TASK INSTRUCTIONS
Reproduce the section of the listing that begins at the line containing "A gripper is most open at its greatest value" and finishes at the line containing "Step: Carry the". Include both end lines and nothing beyond them.

*** Opening of DATA ***

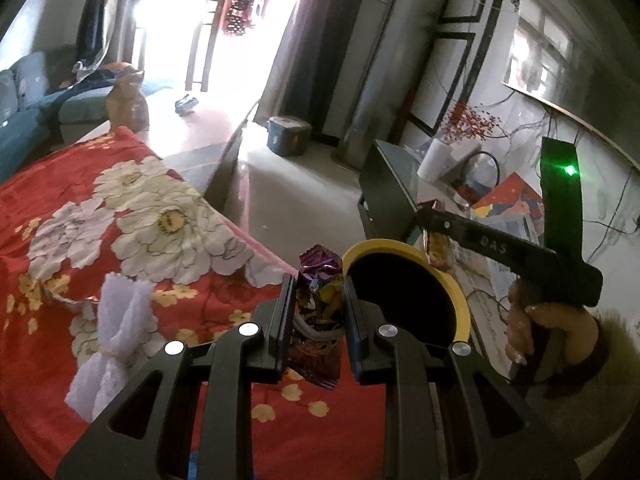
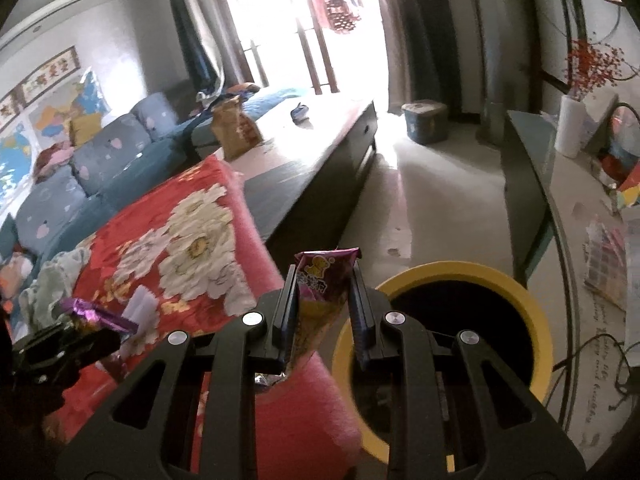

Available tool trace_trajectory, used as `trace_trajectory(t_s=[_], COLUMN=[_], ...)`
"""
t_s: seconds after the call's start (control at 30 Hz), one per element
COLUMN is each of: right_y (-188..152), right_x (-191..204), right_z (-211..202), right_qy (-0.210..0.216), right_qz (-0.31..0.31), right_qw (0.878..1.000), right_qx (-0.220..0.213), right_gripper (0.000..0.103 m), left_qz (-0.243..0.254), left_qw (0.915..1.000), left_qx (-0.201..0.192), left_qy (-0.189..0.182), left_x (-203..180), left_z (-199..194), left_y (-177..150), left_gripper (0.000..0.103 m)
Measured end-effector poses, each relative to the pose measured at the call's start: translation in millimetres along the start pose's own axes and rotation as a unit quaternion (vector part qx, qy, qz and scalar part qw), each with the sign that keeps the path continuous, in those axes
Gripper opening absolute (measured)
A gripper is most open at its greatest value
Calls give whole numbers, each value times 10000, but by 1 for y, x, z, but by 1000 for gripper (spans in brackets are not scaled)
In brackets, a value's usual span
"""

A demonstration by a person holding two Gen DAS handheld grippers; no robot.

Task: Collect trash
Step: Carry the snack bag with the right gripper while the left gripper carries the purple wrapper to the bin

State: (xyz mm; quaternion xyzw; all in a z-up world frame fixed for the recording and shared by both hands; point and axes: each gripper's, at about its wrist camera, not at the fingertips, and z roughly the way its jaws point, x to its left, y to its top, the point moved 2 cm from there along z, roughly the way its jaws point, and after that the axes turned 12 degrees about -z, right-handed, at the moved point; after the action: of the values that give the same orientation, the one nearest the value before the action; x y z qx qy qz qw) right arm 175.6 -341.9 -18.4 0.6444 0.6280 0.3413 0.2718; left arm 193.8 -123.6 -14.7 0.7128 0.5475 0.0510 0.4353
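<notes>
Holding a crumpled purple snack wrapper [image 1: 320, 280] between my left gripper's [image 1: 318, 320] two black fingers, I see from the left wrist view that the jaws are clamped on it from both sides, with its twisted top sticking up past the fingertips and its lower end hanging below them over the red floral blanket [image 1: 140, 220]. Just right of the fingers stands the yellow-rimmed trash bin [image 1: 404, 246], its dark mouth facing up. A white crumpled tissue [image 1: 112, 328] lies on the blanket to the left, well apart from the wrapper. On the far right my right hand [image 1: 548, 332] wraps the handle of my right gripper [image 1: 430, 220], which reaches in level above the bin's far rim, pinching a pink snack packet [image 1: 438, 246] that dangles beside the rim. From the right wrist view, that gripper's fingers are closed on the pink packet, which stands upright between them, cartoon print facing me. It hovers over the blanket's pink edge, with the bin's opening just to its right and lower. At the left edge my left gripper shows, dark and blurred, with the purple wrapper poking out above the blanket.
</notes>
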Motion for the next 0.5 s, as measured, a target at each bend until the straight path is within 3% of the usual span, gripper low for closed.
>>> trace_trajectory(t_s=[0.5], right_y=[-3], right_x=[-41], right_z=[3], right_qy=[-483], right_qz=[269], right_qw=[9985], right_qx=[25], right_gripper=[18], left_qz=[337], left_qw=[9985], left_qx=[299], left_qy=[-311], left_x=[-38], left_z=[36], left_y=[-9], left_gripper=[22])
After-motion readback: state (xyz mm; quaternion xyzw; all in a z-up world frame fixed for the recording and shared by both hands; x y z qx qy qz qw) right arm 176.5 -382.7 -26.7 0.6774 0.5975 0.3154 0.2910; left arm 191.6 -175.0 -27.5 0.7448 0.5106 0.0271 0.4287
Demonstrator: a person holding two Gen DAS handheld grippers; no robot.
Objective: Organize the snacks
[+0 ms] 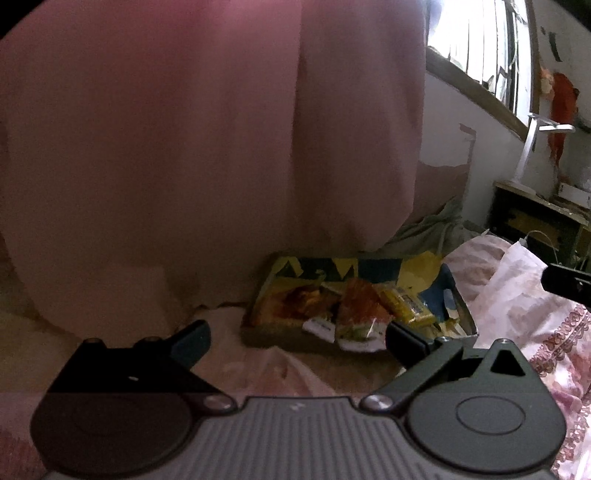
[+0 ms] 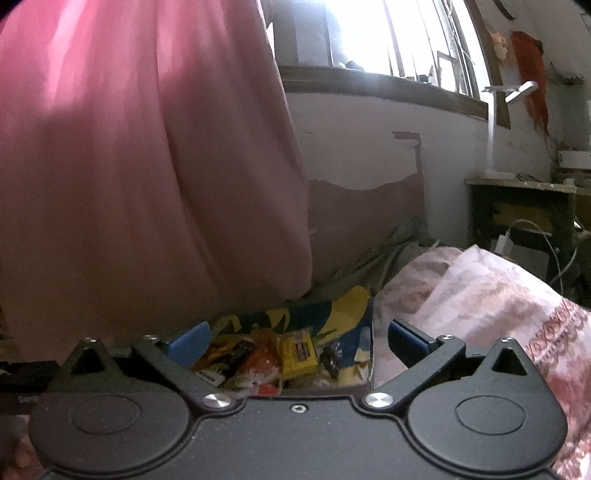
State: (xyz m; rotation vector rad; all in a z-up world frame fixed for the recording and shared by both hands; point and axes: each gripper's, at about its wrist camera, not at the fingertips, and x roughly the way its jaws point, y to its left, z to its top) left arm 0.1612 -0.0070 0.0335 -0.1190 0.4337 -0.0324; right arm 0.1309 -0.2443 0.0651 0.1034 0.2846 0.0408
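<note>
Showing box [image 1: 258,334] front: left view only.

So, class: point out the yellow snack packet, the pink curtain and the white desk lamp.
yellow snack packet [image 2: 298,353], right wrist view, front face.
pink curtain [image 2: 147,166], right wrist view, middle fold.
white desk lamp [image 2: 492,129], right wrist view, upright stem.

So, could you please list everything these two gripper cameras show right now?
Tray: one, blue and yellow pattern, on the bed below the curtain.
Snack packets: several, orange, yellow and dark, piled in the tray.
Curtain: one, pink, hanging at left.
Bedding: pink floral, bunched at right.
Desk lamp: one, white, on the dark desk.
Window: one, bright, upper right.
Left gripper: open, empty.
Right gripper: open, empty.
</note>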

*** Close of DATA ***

EXERCISE ANSWER
A gripper is most open at its greatest value
Calls give whole numbers, each value times 10000, but by 1 for y, x, z, but by 1000 for gripper (spans in brackets are not scaled)
In brackets, a value's usual span
"""

A demonstration by a person holding two Gen DAS handheld grippers; no robot.

Task: Collect trash
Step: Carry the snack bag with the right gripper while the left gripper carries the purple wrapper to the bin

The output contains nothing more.